These are the key concepts you need to understand to accurately answer the question.

Coefficient of Determination
The coefficient of determination, often denoted as \( R^2 \), is a key metric in multiple regression analysis that indicates how well a model explains the variability of the response variable. It ranges from 0 to 1, where 0 means the model does not explain any variability, and 1 means it explains all the variability. In the context of the exercise, we are comparing two models: the first with predictors \( x_1 \) and \( x_2 \), and the second adding the interaction term \( x_3 = x_1 x_2 \). The SSE (Sum of Squares for Error) for the first model is 5.18 and for the second is 3.07, which suggests that the second model fits the data better. By using the formula:
  • \( R^2 = 1 - \frac{SSE}{SST} \)
We can assess each model's effectiveness. Although we don't have a specific SST value, the smaller SSE in the second model implies a higher \( R^2 \). This means the interaction between \( x_1 \) and \( x_2 \) adds explanatory power, thus improving model fit.
Model Utility Test
A model utility test is conducted to determine whether adding predictors actually improves the model. This test involves an F-test, which compares a complex model to a simpler one. The null hypothesis \( H_0 \) states that the simpler model is sufficient, and any added predictors do not improve the fit. In this scenario, we compute the F-statistic using:
  • \( F = \frac{(SST - SSE) / m}{SSE / (n - m - 1)} \)

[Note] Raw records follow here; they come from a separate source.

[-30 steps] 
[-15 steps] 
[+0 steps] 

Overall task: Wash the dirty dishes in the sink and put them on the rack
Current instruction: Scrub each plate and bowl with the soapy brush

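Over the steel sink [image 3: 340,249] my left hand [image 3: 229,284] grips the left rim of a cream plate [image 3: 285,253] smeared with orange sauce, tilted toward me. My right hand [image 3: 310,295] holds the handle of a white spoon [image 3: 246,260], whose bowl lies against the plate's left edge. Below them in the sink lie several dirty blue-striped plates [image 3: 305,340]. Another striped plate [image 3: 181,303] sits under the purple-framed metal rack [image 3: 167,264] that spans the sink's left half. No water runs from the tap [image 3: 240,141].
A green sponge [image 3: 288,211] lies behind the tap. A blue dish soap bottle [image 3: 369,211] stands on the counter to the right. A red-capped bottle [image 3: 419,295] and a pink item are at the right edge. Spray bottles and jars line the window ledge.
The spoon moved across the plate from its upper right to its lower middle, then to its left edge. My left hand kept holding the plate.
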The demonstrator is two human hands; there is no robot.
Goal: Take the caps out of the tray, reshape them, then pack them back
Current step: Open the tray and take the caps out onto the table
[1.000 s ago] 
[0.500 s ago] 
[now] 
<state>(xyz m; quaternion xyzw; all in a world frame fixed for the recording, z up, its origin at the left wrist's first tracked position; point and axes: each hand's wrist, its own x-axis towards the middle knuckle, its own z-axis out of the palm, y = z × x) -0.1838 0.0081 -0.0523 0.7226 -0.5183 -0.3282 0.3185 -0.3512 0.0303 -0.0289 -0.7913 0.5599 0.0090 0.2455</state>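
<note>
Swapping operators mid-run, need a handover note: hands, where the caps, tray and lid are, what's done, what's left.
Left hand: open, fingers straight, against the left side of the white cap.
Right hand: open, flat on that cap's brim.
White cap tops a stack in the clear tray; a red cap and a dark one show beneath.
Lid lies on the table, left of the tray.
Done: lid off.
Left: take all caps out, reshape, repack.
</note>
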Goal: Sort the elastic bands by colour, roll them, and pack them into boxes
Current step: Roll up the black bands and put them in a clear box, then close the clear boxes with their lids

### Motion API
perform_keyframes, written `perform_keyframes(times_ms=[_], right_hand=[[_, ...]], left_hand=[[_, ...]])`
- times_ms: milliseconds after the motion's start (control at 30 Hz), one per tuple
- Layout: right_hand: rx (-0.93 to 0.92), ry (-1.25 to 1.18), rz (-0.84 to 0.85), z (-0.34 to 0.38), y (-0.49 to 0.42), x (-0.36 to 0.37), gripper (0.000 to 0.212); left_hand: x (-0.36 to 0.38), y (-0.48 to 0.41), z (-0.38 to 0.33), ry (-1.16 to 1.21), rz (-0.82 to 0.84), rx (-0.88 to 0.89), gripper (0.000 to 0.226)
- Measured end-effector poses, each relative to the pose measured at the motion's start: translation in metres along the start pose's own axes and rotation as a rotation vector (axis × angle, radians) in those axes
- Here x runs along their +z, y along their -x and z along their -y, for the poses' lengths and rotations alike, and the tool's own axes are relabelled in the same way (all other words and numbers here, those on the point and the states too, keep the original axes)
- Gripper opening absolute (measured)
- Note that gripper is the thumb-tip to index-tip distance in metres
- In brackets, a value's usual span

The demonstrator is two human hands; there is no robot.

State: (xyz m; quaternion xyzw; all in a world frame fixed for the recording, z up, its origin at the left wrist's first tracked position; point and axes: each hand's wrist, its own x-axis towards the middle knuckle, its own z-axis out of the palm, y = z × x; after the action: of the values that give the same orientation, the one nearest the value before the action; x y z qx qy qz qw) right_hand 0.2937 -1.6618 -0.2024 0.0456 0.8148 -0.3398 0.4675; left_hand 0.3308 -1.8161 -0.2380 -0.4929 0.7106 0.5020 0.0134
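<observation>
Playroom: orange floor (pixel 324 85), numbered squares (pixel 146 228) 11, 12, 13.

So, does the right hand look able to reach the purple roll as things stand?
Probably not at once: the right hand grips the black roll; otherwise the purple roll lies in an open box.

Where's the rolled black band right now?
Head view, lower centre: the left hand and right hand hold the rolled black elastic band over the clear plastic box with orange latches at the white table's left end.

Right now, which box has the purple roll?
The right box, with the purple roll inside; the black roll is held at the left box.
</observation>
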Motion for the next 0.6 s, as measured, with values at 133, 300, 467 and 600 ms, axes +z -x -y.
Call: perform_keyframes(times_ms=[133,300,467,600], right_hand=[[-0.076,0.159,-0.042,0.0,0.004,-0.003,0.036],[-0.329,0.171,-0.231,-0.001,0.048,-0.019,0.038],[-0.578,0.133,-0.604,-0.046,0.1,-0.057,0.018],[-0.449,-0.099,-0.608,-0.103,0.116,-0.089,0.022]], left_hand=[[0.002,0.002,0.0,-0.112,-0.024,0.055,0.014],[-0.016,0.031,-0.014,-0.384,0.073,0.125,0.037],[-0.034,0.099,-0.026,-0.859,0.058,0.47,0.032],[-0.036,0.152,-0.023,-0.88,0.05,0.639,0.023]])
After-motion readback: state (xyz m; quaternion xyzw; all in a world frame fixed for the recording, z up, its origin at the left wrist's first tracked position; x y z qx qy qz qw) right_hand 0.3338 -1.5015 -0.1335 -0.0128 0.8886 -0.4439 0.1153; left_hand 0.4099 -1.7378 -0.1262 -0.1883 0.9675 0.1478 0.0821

where \( m \) is the number of predictors and \( n \) is the total number of observations. A critical F-value is determined from statistical tables at the chosen significance level (\( \alpha = 0.05 \) here). If our computed F-statistic exceeds this critical value, we reject \( H_0 \) and conclude that the added predictors are indeed useful. In our exercise, checking if including \( x_3 \) enhances the model is crucial. If the interaction term provides significant improvement, it justifies its inclusion.
Regression Model Interpretation
Interpreting a regression model involves understanding how predictors influence the response variable. In the exercise, interpreting involves analyzing how position and tail placement (\( x_1 \) and \( x_2 \)) along with their interaction (\( x_3 \)) affect the lift/drag ratio. The coefficient of determination for each model informs us about their explanatory powers, but interpretation goes beyond numbers to understand predictor relationships. Adding \( x_3 \) improves \( R^2 \), indicating \( x_1 \) and \( x_2 \)'s interaction is meaningful. This suggests these variables' combined effect significantly influences lift/drag ratio. Knowing this helps engineers optimize these aspects to perhaps improve aircraft efficiency. Additionally, the model utility test confirms if including this interaction term truly provides substantial insights or if it unnecessarily complicates the model without real value.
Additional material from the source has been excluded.